With just a few days remaining until the trade deadline, teams are desperately trying to fill holes in their lineups and pitching rotations to boost their chances of making the postseason. We’ve already seen a decent amount of trades, but the number is sure to increase as we inch closer to the July 31 deadline.
It seems that every year around this time, Jake Peavy’s name is at least floated around in trade rumors. It’s no wonder why. Any team in the playoff hunt could benefit by having their pitching staff bolstered by a 13-year veteran with a career 3.55 ERA. However, this season, it seems questionable why a contender like the San Francisco Giants were so interested in the former Cy Young winner.
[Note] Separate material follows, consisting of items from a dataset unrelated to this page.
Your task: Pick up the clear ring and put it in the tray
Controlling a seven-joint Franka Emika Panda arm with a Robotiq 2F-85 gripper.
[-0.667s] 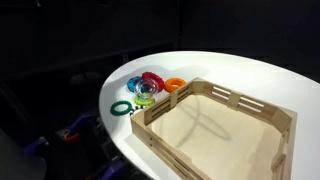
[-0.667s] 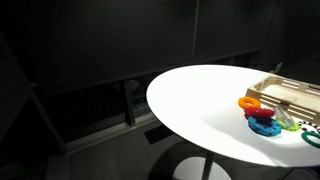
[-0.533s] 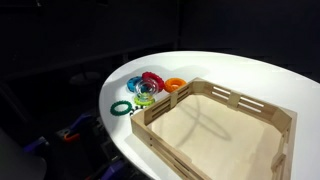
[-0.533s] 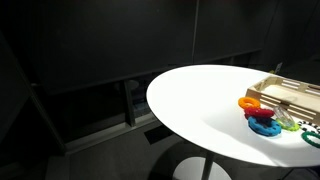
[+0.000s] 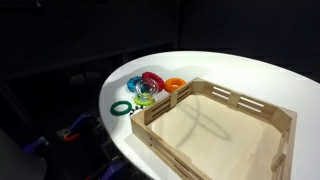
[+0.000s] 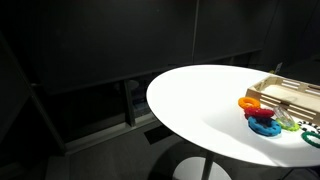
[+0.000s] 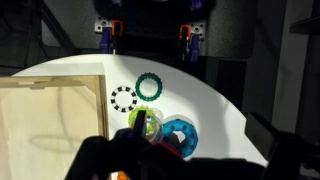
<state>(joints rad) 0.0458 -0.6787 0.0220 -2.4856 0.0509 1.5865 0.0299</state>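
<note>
The tray point(image 5: 268, 112) of pale plywood with slotted walls takes up much of the round white table point(image 5: 250, 72) in an exterior view. Its far end is cut off by the frame edge in the other exterior view point(image 6: 292, 93) and in the wrist view point(image 7: 40, 95).

The clear ring point(image 7: 123, 98) lies flat on the table just outside the tray's end wall. It shows in the wrist view only as a faint circle of dark flecks, and in both exterior views it is too glassy to pick out. Just beyond it from the tray is the dark green ring point(image 7: 149, 88). The light green ring point(image 7: 147, 124) and blue ring point(image 7: 181, 132) lie further along the same wall. The orange ring point(image 5: 175, 85) sits beside the tray's corner.

The gripper point(image 7: 180, 166) is only a blurred dark mass along the bottom of the wrist view, and I cannot tell whether its fingers are apart or together. It lies outside both exterior views
</note>
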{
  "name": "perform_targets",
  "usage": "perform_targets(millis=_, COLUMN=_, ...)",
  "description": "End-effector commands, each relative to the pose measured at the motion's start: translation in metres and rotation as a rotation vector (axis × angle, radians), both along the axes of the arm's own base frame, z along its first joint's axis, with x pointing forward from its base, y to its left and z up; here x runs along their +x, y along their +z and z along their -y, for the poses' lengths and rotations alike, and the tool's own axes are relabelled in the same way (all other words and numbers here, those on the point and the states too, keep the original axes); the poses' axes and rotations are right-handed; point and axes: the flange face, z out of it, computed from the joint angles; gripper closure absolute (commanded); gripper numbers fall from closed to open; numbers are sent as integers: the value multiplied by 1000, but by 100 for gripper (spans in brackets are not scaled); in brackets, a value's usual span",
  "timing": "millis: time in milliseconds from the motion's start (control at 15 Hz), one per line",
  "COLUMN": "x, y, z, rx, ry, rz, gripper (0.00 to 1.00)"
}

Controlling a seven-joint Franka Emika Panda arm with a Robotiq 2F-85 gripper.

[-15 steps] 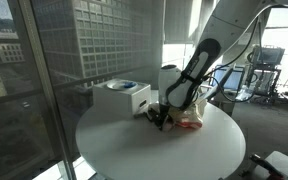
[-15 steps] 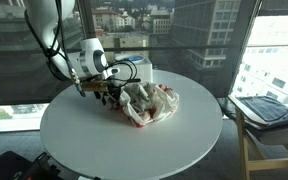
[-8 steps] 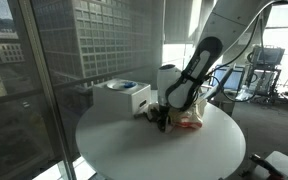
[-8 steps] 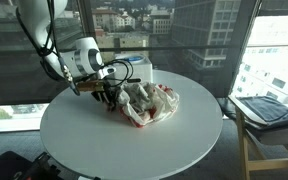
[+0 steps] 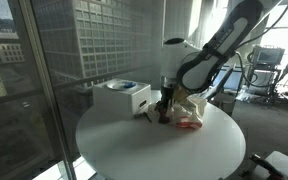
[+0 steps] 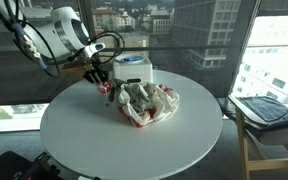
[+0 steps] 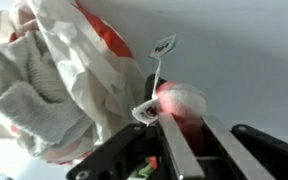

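Observation:
A crumpled white and red cloth pile (image 6: 149, 103) (image 5: 189, 112) (image 7: 54, 80) lies near the middle of the round white table (image 6: 104, 150) (image 5: 134, 150). My gripper (image 6: 105, 82) (image 5: 164, 110) (image 7: 184, 117) hangs just above the table at the pile's edge. In the wrist view its two fingers are shut on a small red and white cloth piece (image 7: 179, 100) that carries a white tag (image 7: 164, 45). The same red bit (image 6: 108, 88) shows under the fingers in an exterior view. Whether this piece is joined to the pile I cannot tell.
A white box (image 5: 122, 97) (image 6: 132, 68) with a blue thing on top stands at the table's rim by the window. Glass walls run close behind the table. A chair with a dark cushion (image 6: 266, 108) stands beside it.
The jaws have closed on the red piece. The arm has risen and swung upward, lifting the gripper a little off the table at the pile's edge.

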Motion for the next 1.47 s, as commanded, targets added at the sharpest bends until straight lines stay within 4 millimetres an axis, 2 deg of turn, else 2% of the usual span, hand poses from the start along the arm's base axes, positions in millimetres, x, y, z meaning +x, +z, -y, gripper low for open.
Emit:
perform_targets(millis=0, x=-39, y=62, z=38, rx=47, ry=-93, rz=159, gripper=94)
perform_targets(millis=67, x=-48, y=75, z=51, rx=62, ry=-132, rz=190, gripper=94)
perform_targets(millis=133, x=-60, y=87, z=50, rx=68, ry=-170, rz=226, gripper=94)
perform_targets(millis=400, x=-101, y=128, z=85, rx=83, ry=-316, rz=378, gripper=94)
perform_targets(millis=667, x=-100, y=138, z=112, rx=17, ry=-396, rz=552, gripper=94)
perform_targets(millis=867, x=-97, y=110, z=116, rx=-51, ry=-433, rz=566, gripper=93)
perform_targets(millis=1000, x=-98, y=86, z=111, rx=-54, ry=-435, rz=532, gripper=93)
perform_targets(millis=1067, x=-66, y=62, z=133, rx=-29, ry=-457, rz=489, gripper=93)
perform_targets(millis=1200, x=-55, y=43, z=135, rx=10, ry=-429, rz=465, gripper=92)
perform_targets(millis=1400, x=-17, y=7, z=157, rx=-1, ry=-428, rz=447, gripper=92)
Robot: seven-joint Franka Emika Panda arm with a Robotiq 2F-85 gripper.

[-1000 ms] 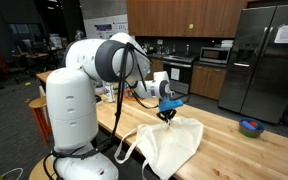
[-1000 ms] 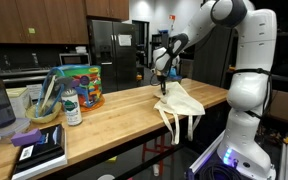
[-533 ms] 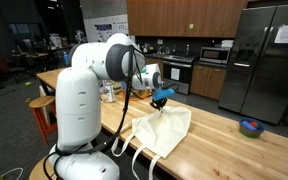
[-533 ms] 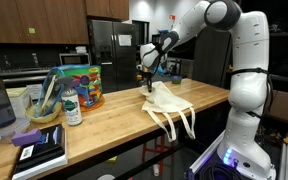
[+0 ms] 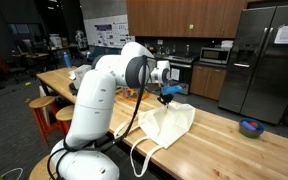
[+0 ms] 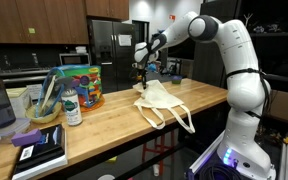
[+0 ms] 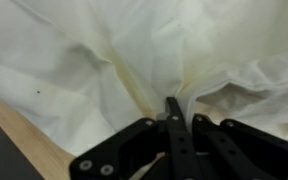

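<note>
Pincer (image 7: pixel 171 105): shut tight, a fold of the bag nipped between its jaws.
Held thing: a cloth bag (image 7: pixel 104 50), gripped at one end, directly under the pincer.
Lie of the bag: in both exterior views it rises to a small peak at the pincer (image 6: pixel 141 84), then spreads away from it toward the arm's base, flat on the surface (image 6: pixel 104 125).
Long axis: from the pinched end out to the straps (image 6: pixel 184 122), the part farthest from the pincer, near the surface's edge.
Look: cream, soft, creased, with a faint yellowish stain close to the grip.
</note>
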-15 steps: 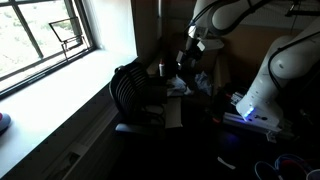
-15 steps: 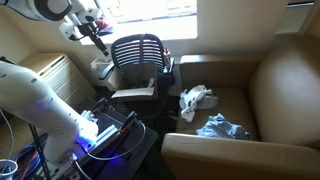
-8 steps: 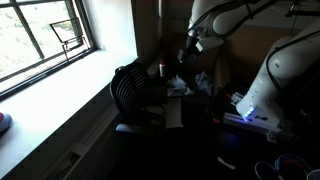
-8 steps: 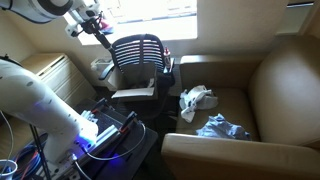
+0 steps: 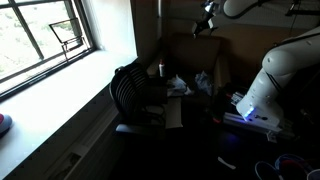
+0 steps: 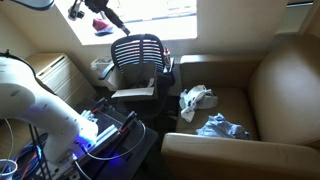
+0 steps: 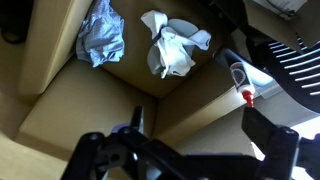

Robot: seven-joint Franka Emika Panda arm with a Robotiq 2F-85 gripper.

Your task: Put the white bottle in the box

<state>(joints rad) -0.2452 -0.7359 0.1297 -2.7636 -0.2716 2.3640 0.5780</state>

Peavy started 20 games for the Boston Red Sox in 2014. In those games, he posted a less-than-stellar 4.72 ERA (a career high), a 1.43 WHIP (also a career high), and a 1-9 record.
There are a few potential reasons for why the Giants see value in Peavy down the stretch:
First, Peavy is a better pitcher in the second half. His career numbers before the All-Star break include a 3.69 ERA and a 1.19 WHIP; after the break, Peavy performs a bit better, posting a 3.44 ERA and 1.18 WHIP.
Second, Peavy pitches very well in August, September, and October. Peavy’s ERA in August is his best of any month – just 3.04. He’s not as good during September and October, but his ERA is still better than usual at 3.17.
Third and final, Peavy’s home run to fly ball ratio – 12.6 – is the highest it’s been since 2003. While that doesn’t sound good, San Francisco’s AT&T Park is larger in almost every outfield dimension than Fenway Park, meaning that while pitching at home in San Francisco, Peavy should give up less home runs.
With those three reasons in mind, I believe Peavy’s fantasy baseball stock does increase with this coast-to-coast move. Granted, it isn’t a huge leap, but his stats should be better with the Giants.
In 12-team or larger fantasy formats, Peavy should be owned. In those deep of leagues, the pitchers available are so shallow that, assuming he isn’t already owned, Peavy will most likely out perform the other starters on the free agent market. In any league with less than 12 teams, Peavy is a good option as a streamer, but he may not produce consistent enough numbers to be owned.
Joakim Soria was recently traded from the Texas Rangers to the Detroit Tigers. For a closer, this would seem like it would certainly improve his fantasy stock due to the fact that the Rangers own the worst record in baseball at 41-63 and the Tigers are leading the AL Central at 57-44.
However, Soria’s fantasy value has taken a tremendous hit because the Tigers have decided to not use him in the closer role, at least not yet. The Tigers closer all season has been Joe Nathan; the veteran has struggled in 2014, posting career worsts in ERA and WHIP, not to mention he’s just 21 of 26 in save opportunities. In contrast, Soria put up solid numbers in Texas – a 2.70 ERA, 0.87 WHIP, and he converted 17 of 19 save opportunities.
Without pitching in in the closer role, Soria’s fantasy value is almost non-existent. Of course, with Nathan struggling so much, Soria seems to be just one blown save away from taking over the ninth inning role.
Another factor that will likely play into Soria’s eventual promotion to closer is the fact that he is much better during the postseason push. In regular season games taking place in September and October, Soria’s stats are incredible. His 1.36 ERA and 0.94 WHIP are far superior to Nathan’s 3.47 ERA and 1.10 WHIP.
Since being traded, Soria’s ownership numbers have fallen significantly in ESPN Fantasy Baseball leagues; he’s owned in 74.3% of leagues and dropping. For Soria owners, or anyone lacking in the saves department, picking up Soria and stashing him on the bench would be a great move. It will probably be sooner than later that Nathan loses the closing job, leaving Soria to take over.